> _Problem to solve_
Take the listing below and print exactly the lines starting at the line containing "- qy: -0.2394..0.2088" and ending at the line containing "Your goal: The", both ends included, and no others.

> _Data shown_
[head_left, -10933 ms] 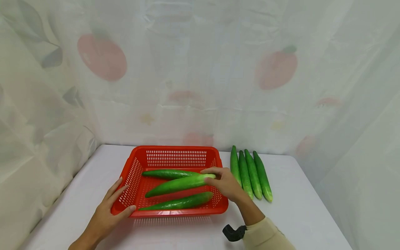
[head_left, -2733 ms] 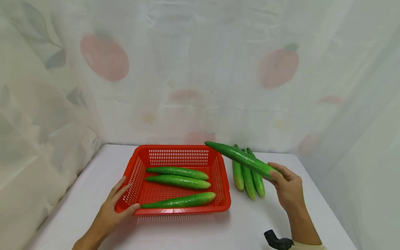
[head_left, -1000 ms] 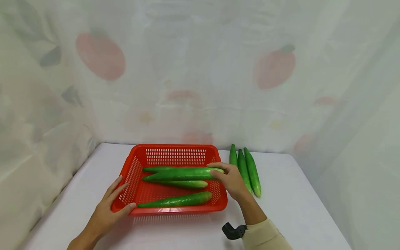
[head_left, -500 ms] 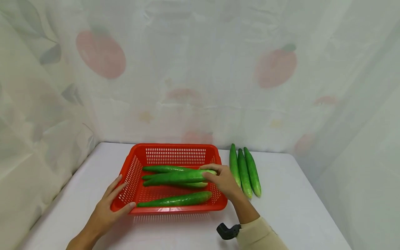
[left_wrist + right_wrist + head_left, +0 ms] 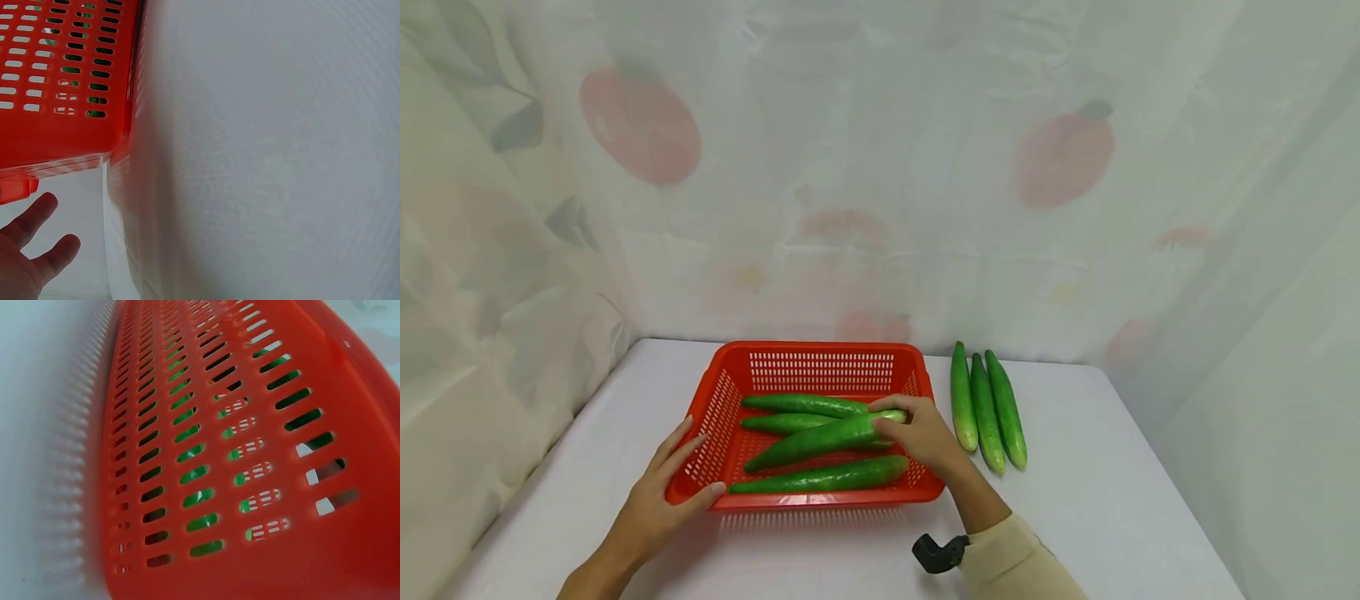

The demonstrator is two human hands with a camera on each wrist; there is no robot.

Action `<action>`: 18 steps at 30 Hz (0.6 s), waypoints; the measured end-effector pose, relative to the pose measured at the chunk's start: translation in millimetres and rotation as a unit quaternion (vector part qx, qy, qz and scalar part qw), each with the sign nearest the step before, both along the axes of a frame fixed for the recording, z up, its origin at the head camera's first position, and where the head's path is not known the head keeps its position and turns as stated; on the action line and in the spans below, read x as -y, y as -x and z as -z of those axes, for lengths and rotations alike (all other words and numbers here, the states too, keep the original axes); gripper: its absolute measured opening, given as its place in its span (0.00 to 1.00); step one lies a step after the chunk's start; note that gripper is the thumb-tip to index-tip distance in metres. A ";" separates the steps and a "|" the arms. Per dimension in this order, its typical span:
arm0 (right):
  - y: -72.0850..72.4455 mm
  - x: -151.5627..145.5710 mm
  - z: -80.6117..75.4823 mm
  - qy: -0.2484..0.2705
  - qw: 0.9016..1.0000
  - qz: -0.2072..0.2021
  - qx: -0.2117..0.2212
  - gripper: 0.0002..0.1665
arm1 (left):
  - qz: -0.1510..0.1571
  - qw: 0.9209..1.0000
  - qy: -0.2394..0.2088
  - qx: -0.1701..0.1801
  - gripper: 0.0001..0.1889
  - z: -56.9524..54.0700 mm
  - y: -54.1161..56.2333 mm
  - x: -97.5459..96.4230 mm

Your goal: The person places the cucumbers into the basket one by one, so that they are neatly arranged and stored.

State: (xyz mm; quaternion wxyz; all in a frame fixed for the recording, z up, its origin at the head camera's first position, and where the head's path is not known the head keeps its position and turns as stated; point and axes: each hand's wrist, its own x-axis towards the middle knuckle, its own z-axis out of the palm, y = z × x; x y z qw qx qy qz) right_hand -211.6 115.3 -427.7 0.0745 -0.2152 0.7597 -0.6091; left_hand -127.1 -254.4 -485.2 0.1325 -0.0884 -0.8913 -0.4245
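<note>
A red plastic basket (image 5: 820, 346) with slotted walls sits in the middle of the table. My right hand (image 5: 921, 429) reaches over its right side and pinches the pale end of a green cucumber (image 5: 820, 440), whose dark tip slants toward the basket's front left. Under and behind it lie a back cucumber (image 5: 797, 403) and a second one (image 5: 778, 422), partly covered. Another cucumber (image 5: 827, 477) lies along the front wall. At the front left corner, my left hand (image 5: 651, 504) rests against the rim, fingers spread. The right wrist view shows only the slotted basket wall (image 5: 187, 456), green behind it.
Three cucumbers (image 5: 987, 412) lie side by side on the white table (image 5: 1097, 483), right of the basket. A printed curtain (image 5: 880, 167) hangs behind and at both sides. A black device (image 5: 938, 554) is worn on my right wrist.
My right hand has brought one cucumber from the right-hand row into the basket, then shifted it left and forward. That row has gone from several to three. The left hand stays put.
</note>
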 end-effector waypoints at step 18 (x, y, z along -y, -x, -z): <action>4.3 5.4 3.4 -0.015 0.995 0.091 -0.024 0.13 | 0.002 1.000 -0.004 0.000 0.36 -1.9 -0.9 -1.4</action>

> _Exercise output_
  - qy: -0.2394..0.2088
  - qx: -0.1701..0.1801
  - gripper: 0.0001..0.1889
  - z: -56.9524..54.0700 mm
  - y: -54.1161..56.2333 mm
  - x: -97.5459..96.4230 mm

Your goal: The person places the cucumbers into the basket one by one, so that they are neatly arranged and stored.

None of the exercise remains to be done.